David Viniar, Goldman Sachs’ (GSFortune 500) chief financial officer, made headlines Wednesday when he voiced that very sentiment to attendees of a Credit Suisse conference, saying it would be easier for the company to run its business if it could pay back the $10 billion in capital it received from the government last fall.

And in a statement to CNNMoney.com Thursday, Bank of New York Mellon (BKFortune 500), which received $3 billion last year, said it was looking to redeem the government’s investment “as soon as is practical.”

…..

Earlier this week, President Obama struck back, announcing that the government would limit executive pay for any institution that accepts government financial aid in the future from programs such as the Troubled Asset Relief Program, or TARP.

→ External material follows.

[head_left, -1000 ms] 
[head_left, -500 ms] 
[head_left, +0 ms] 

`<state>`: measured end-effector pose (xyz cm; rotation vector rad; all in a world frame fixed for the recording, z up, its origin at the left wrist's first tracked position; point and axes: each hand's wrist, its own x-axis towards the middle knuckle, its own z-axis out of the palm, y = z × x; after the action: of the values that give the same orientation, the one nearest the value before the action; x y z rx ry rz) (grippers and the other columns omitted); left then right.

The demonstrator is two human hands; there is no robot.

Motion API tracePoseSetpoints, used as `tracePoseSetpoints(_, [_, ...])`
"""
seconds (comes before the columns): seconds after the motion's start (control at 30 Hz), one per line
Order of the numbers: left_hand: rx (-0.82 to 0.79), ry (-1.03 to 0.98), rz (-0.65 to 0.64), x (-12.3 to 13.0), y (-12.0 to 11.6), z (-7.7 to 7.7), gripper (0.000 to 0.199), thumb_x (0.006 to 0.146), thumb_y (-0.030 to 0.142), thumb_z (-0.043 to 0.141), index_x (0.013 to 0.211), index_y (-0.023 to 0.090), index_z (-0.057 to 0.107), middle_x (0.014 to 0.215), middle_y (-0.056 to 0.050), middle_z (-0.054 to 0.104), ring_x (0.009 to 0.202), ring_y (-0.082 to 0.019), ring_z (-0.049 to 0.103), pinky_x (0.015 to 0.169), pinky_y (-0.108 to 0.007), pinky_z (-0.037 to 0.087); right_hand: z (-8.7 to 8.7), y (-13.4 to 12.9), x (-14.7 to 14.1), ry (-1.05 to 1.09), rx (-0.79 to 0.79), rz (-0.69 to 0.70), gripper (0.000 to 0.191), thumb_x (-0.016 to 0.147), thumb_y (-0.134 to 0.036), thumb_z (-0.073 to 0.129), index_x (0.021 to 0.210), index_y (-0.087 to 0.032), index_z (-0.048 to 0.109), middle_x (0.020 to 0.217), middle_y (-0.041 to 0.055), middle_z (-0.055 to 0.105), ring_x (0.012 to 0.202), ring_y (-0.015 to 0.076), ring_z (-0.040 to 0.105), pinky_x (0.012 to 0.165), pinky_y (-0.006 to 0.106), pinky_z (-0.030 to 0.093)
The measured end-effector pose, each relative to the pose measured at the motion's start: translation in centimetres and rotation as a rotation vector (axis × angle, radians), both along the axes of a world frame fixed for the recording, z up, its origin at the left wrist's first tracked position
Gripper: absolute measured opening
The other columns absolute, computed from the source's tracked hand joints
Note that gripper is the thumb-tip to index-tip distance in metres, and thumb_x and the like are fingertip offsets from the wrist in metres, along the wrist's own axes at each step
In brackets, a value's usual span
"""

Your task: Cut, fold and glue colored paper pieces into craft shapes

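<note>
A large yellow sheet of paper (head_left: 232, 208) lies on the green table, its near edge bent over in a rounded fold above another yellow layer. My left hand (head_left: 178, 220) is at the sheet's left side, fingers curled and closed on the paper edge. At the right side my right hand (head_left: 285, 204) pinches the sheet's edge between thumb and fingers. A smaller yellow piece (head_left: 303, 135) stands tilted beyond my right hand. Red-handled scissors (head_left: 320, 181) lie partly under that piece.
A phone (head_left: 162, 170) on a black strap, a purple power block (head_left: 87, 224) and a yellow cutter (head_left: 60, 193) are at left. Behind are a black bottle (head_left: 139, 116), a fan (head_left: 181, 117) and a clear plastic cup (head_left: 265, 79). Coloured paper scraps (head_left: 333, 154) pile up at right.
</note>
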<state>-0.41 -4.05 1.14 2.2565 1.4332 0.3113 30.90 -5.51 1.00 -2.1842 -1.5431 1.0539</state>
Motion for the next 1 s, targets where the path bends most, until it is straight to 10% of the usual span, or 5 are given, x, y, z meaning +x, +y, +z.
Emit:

Is executive pay often exorbitant? Yes, but as we’ve seen, many companies are paying the ultimate price for lavishing so much attention upon their executives. It’s the market, and its all intertwined. Executives who are clever are compensated very well; however, when they risk it all, they can very quickly find their fortunates and reputations ruined. When you limit what companies can compensate their employees at any level, you’re stifling innovation and competition and thus threatening the company’s bottom line. There isn’t just one simple part that can be fixed–when you mess with one part, you mess with it all, just like a game of Jenga.

I say bully for Goldman Sachs–they realize the perils of the market but would rather be free to fail that be confined by the Obama administration’s desire to say just who can and can’t be successful. However, it appears they won’t get the chance:

Ultimately Goldman and other banks simply don’t like being susceptible to the government’s bidding, according to one hedge fund manager, especially as the White House gears up to unveil its latest efforts to deal with the financial crisis on Monday.

“What it really comes down to is Goldman Sachs does not have control of its own destiny,” said James Ellman, head of San Francisco-based Seacliff Capital, a hedge fund specializing in financial services. “The President of the United States does and the President of the United States will tell us in 3 to 4 days what Goldman Sachs’ options are.”